Task details => What the task needs is the data below, written out verbatim.

(Data entries)
# # # # # # #

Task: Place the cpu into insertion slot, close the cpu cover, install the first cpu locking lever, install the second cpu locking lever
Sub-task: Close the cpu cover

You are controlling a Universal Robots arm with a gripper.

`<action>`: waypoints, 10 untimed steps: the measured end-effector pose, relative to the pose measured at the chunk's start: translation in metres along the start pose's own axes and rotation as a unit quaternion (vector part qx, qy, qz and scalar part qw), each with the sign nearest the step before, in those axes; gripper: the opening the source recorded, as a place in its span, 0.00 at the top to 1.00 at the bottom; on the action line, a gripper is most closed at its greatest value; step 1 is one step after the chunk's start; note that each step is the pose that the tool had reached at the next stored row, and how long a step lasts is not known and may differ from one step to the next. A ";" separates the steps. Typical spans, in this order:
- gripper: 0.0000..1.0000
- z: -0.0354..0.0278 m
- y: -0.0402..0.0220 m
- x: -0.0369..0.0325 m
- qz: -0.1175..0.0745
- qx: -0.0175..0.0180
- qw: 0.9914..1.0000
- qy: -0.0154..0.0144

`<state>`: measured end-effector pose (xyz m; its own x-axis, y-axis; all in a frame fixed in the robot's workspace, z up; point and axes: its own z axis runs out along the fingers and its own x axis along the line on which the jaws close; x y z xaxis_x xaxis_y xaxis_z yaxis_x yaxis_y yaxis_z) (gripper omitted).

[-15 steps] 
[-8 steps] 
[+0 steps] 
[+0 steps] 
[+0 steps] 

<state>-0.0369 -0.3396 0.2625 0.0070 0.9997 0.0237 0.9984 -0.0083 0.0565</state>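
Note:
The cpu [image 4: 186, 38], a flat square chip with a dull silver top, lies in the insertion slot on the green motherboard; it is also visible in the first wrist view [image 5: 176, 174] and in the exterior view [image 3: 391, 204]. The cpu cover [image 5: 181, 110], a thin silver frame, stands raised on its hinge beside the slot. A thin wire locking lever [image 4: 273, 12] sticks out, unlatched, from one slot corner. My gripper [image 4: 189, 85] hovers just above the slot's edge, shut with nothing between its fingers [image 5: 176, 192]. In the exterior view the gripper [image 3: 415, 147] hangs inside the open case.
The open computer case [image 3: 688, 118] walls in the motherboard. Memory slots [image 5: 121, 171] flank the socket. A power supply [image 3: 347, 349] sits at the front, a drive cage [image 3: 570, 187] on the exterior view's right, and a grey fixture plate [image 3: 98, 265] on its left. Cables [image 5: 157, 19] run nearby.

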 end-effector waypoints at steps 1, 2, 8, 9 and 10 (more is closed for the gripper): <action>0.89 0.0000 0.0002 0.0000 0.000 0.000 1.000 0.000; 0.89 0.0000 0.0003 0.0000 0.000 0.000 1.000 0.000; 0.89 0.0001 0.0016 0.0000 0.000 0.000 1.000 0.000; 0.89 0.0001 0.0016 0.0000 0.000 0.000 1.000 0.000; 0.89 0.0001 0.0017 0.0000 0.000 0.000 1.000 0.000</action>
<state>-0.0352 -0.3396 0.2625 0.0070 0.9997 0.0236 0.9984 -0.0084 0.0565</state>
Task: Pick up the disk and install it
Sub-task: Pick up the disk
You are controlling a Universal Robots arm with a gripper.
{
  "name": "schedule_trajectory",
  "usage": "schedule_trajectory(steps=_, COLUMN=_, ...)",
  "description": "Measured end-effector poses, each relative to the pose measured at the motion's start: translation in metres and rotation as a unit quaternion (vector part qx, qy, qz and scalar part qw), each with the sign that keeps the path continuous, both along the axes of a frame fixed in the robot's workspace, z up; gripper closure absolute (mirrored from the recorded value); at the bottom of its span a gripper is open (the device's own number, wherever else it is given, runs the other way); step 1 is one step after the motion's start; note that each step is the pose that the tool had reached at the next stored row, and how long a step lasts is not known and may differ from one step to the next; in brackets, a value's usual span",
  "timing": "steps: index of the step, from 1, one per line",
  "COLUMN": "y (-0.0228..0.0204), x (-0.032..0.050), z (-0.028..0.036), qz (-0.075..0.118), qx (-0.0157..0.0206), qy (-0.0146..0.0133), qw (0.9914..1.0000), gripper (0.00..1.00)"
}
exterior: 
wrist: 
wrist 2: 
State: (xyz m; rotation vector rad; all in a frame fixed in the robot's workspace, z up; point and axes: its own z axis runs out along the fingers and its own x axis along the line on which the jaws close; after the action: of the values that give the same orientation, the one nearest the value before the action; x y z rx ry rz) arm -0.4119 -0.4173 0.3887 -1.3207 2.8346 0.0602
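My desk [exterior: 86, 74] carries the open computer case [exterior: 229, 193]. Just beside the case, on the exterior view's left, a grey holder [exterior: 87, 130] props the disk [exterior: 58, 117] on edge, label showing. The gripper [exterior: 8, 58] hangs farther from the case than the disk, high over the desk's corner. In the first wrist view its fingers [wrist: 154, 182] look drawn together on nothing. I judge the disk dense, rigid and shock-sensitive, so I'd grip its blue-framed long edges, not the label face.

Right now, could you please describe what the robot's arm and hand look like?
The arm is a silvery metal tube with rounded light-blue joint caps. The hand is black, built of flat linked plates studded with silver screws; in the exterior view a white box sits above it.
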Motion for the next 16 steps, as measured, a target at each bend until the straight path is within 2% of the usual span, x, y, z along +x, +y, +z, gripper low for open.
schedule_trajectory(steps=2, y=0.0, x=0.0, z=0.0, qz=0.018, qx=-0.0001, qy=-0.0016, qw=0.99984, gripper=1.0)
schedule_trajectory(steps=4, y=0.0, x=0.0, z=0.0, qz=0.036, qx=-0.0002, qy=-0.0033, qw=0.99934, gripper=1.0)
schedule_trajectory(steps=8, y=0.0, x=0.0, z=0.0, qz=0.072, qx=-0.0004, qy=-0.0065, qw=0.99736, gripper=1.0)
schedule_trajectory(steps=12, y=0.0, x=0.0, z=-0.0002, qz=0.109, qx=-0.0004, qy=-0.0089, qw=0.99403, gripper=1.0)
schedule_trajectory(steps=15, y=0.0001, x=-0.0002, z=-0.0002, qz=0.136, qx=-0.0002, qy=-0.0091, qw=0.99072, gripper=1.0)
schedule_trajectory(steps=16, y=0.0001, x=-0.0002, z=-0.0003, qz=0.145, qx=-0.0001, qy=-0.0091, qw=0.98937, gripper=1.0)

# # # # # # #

Result below =>
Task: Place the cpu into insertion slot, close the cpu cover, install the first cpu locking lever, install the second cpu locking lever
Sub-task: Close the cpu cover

You are controlling a Universal Robots arm with a gripper.

`<action>`: waypoints, 10 untimed steps: the measured end-effector pose, relative to the pose measured at the chunk's start: translation in metres along the start pose's own axes and rotation as a unit quaternion (vector part qx, qy, qz and scalar part qw), each with the sign nearest the step before, in those axes; gripper: the opening the source recorded, as a place in its span, 0.00 at the top to 1.00 at the bottom; on the action line, a gripper is most closed at its greatest value; step 1 is one step after the chunk's start; note that each step is the pose that the tool had reached at the next stored row, and how long a step lasts is not known and may differ from one step to the next. A ";" separates the steps. Typical spans, in this order:
- gripper: 0.0000..1.0000
- z: -0.0354..0.0278 m
- y: -0.0402..0.0220 m
- x: -0.0369..0.0325 m
- qz: -0.1175..0.0745
- qx: -0.0175..0.0180
- qw: 0.9914..1.0000
- qy: -0.0154..0.0144

`<state>`: measured end-effector pose (xyz m; its own x-axis, y-axis; all in a frame fixed in the robot's workspace, z up; point and axes: its own z axis runs out along the fingers and its own x axis along the line on which the jaws close; x y z xaxis_x xaxis_y xaxis_z yaxis_x yaxis_y yaxis_z) (gripper omitted).

[-15 steps] 
[-8 steps] 
[+0 steps] 
[+0 steps] 
[+0 steps] 

<state>-0.0369 -0.3396 0.2625 0.0070 0.9997 0.0237 0.9984 -0.0083 0.0565</state>
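Note:
The cpu [image 4: 186, 38], a flat square chip with a dull silver top, lies in the insertion slot on the green motherboard; it is also visible in the first wrist view [image 5: 176, 174] and in the exterior view [image 3: 391, 204]. The cpu cover [image 5: 181, 110], a thin silver frame, stands raised on its hinge beside the slot. A thin wire locking lever [image 4: 273, 12] sticks out, unlatched, from one slot corner. My gripper [image 4: 189, 85] hovers just above the slot's edge, shut with nothing between its fingers [image 5: 176, 192]. In the exterior view the gripper [image 3: 415, 147] hangs inside the open case.
The open computer case [image 3: 688, 118] walls in the motherboard. Memory slots [image 5: 121, 171] flank the socket. A power supply [image 3: 347, 349] sits at the front, a drive cage [image 3: 570, 187] on the exterior view's right, and a grey fixture plate [image 3: 98, 265] on its left. Cables [image 5: 157, 19] run nearby.
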
 end-effector waypoints at steps 1, 2, 8, 9 and 10 (more is closed for the gripper): <action>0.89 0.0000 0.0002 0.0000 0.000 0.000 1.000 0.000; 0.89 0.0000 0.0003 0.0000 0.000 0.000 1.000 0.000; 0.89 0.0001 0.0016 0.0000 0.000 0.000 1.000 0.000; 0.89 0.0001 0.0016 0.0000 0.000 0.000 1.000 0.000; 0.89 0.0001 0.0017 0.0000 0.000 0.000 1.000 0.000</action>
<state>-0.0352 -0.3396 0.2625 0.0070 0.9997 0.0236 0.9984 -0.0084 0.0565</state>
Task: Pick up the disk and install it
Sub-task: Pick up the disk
You are controlling a Universal Robots arm with a gripper.
{
  "name": "schedule_trajectory",
  "usage": "schedule_trajectory(steps=_, COLUMN=_, ...)",
  "description": "Measured end-effector poses, each relative to the pose measured at the motion's start: translation in metres and rotation as a unit quaternion (vector part qx, qy, qz and scalar part qw), each with the sign that keeps the path continuous, both along the axes of a frame fixed in the robot's workspace, z up; gripper closure absolute (mirrored from the recorded value); at the bottom of its span a gripper is open (the device's own number, wherever else it is given, runs the other way); step 1 is one step after the motion's start; note that each step is the pose that the tool had reached at the next stored row, and how long a step lasts is not known and may differ from one step to the next; in brackets, a value's usual span",
  "timing": "steps: index of the step, from 1, one per line",
  "COLUMN": "y (-0.0228..0.0204), x (-0.032..0.050), z (-0.028..0.036), qz (-0.075..0.118), qx (-0.0157..0.0206), qy (-0.0146..0.0133), qw (0.9914..1.0000), gripper (0.00..1.00)"
}
exterior: 
wrist: 
wrist 2: 
State: (xyz m; rotation vector rad; all in a frame fixed in the robot's workspace, z up; point and axes: its own z axis runs out along the fingers and its own x axis along the line on which the jaws close; after the action: of the values that give the same orientation, the one nearest the value before the action; x y z rx ry rz) arm -0.4119 -0.4173 0.3887 -1.3207 2.8346 0.0602
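My desk [exterior: 86, 74] carries the open computer case [exterior: 229, 193]. Just beside the case, on the exterior view's left, a grey holder [exterior: 87, 130] props the disk [exterior: 58, 117] on edge, label showing. The gripper [exterior: 8, 58] hangs farther from the case than the disk, high over the desk's corner. In the first wrist view its fingers [wrist: 154, 182] look drawn together on nothing. I judge the disk dense, rigid and shock-sensitive, so I'd grip its blue-framed long edges, not the label face.

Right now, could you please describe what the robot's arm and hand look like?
The arm is a silvery metal tube with rounded light-blue joint caps. The hand is black, built of flat linked plates studded with silver screws; in the exterior view a white box sits above it.
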Motion for the next 16 steps, as measured, a target at each bend until the straight path is within 2% of the usual span, x, y, z along +x, +y, +z, gripper low for open.
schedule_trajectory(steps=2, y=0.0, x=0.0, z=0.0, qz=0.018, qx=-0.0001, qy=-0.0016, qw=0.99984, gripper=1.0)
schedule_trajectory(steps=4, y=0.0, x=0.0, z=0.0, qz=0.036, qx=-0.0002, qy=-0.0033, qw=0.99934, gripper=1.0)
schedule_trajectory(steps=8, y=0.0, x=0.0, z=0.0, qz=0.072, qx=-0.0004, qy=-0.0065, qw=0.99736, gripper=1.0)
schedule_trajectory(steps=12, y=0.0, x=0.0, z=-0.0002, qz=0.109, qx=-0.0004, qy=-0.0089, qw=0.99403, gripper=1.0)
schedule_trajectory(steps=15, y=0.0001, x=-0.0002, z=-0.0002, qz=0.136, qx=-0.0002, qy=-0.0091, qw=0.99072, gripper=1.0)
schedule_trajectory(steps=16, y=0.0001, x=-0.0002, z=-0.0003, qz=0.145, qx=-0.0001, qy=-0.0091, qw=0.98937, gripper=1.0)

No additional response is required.